On the nature of the phase transition in uranium dioxide

Uranium dioxide (UO$_{2}$) is by far the most studied actinide material as it is a primary fuel used in light water nuclear reactors. Its thermal and magnetic properties remain, however, a puzzle resulting from strong couplings between magnetism and lattice vibrations. UO$_{2}$ crystalizes in the face-centered-cubic fluorite structure and is a Mott-Hubbard insulator with well-localized uranium 5$f$-electrons. In addition, below 30~K, a long range antiferromagnetic ordering of the electric-quadrupole of the uranium moments is observed, forming complex non-collinear 3-$\textbf{\textit{k}}$ magnetic structure.

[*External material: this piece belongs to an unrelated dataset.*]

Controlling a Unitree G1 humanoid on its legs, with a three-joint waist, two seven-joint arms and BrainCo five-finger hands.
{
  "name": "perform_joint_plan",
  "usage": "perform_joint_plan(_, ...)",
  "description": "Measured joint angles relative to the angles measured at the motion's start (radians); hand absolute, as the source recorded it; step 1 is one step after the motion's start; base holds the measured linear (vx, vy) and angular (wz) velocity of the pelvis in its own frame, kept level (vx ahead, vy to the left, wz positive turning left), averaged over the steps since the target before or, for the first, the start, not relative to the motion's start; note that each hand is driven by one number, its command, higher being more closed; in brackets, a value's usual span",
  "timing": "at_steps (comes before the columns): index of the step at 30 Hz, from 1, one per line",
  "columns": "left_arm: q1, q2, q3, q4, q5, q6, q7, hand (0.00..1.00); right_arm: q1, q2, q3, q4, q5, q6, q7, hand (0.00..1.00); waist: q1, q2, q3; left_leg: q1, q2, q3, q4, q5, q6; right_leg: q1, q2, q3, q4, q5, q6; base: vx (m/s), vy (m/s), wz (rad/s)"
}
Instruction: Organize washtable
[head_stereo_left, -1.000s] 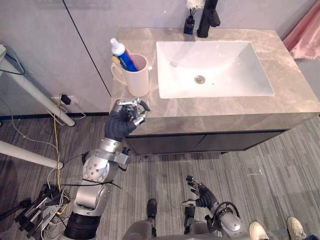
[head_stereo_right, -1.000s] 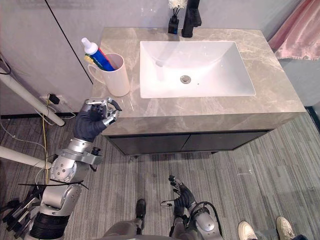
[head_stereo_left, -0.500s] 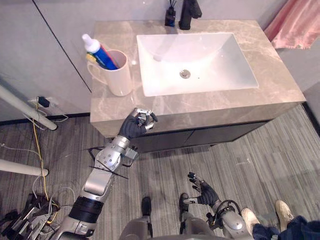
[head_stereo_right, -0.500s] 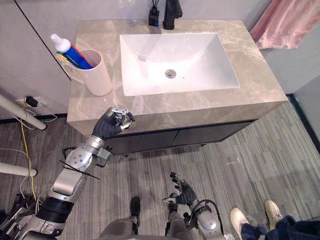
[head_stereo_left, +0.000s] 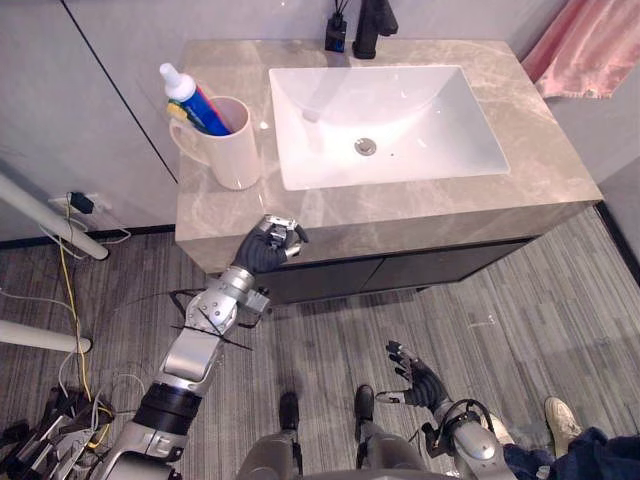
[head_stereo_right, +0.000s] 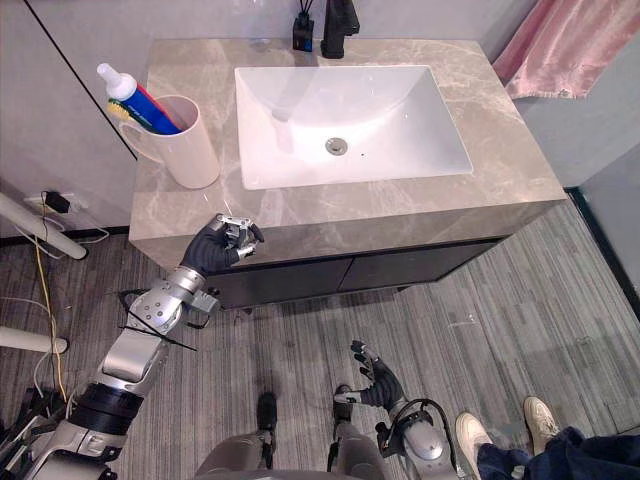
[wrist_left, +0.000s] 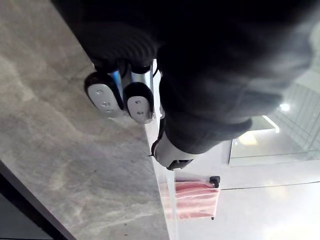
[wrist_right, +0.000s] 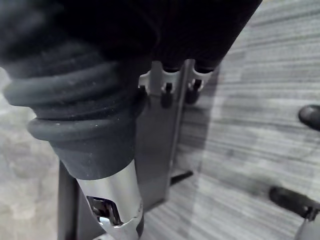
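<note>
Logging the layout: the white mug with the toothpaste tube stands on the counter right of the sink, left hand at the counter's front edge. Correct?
No: the left eye view shows the white mug on the counter left of the sink, not right. The left hand is at the front edge.

Cut by the top edge, tops missing: faucet (head_stereo_left: 372, 22) and the small dark bottle (head_stereo_left: 335, 32) beside it; clipped at the right corner, pink towel (head_stereo_left: 592, 55); clipped at the bottom right, a person's shoe (head_stereo_left: 560, 420) and trouser leg (head_stereo_left: 595, 455). Can't see the lower part of the toothpaste tube (head_stereo_left: 192, 92) inside the cup (head_stereo_left: 238, 155), nor name the yellow bit (head_stereo_left: 178, 110) behind it. Left hand (head_stereo_left: 266, 247) at the counter (head_stereo_left: 420, 205) front edge: palm side turned away, contact of the curled fingers with the stone unreadable, and in wrist view mostly behind own dark cover (wrist_left: 210, 60), just two fingertips (wrist_left: 102, 97) out.
</note>
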Motion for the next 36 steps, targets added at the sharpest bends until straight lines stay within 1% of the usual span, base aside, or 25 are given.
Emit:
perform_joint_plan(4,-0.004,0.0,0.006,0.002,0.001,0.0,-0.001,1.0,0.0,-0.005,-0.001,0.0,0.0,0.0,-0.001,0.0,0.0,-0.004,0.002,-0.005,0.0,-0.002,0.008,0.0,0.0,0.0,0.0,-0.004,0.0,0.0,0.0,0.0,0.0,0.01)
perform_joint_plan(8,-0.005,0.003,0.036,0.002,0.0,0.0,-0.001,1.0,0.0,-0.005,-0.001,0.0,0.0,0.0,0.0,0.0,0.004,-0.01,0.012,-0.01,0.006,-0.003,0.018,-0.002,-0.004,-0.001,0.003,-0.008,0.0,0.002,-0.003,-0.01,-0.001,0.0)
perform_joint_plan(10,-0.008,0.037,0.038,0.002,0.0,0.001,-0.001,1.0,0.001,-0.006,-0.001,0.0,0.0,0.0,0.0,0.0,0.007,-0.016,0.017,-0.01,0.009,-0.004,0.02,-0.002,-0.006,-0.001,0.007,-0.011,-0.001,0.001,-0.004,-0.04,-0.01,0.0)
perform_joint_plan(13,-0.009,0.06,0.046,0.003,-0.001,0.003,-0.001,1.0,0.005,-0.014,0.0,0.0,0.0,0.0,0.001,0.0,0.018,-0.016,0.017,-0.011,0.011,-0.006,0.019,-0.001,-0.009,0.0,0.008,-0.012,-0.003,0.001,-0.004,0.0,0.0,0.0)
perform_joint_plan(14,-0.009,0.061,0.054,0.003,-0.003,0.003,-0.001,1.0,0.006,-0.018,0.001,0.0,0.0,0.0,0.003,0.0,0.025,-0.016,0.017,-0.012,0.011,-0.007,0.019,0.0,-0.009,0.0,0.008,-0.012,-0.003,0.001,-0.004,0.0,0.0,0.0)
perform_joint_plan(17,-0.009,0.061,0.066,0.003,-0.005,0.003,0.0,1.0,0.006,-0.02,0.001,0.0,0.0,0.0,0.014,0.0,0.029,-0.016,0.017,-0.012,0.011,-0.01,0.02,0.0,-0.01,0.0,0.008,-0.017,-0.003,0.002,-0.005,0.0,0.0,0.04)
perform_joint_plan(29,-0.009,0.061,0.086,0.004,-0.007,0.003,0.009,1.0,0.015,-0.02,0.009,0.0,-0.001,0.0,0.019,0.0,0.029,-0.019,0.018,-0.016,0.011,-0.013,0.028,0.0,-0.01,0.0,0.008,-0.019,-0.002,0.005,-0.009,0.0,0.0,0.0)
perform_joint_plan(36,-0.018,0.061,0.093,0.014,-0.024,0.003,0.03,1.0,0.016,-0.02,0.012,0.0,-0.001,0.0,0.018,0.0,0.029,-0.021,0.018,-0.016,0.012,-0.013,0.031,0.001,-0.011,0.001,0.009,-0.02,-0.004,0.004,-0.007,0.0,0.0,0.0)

This transition is accompanied by Jahn-Teller distortion of oxygen atoms. It is believed that the first order nature of the transition results from the competition between the exchange interaction and the Jahn-Teller distortion. Here we present results of our extensive thermodynamic investigations on well-characterized and oriented single crystals of UO$_{2+x}$ ($x$ = 0, 0.033, 0.04, and 0.11). By focusing on the transition region under applied magnetic field we are able to study the interplay between different competing interactions (structural, magnetic, and electrical), its dynamics, and relationship to the oxygen content. We will discuss implications of these results.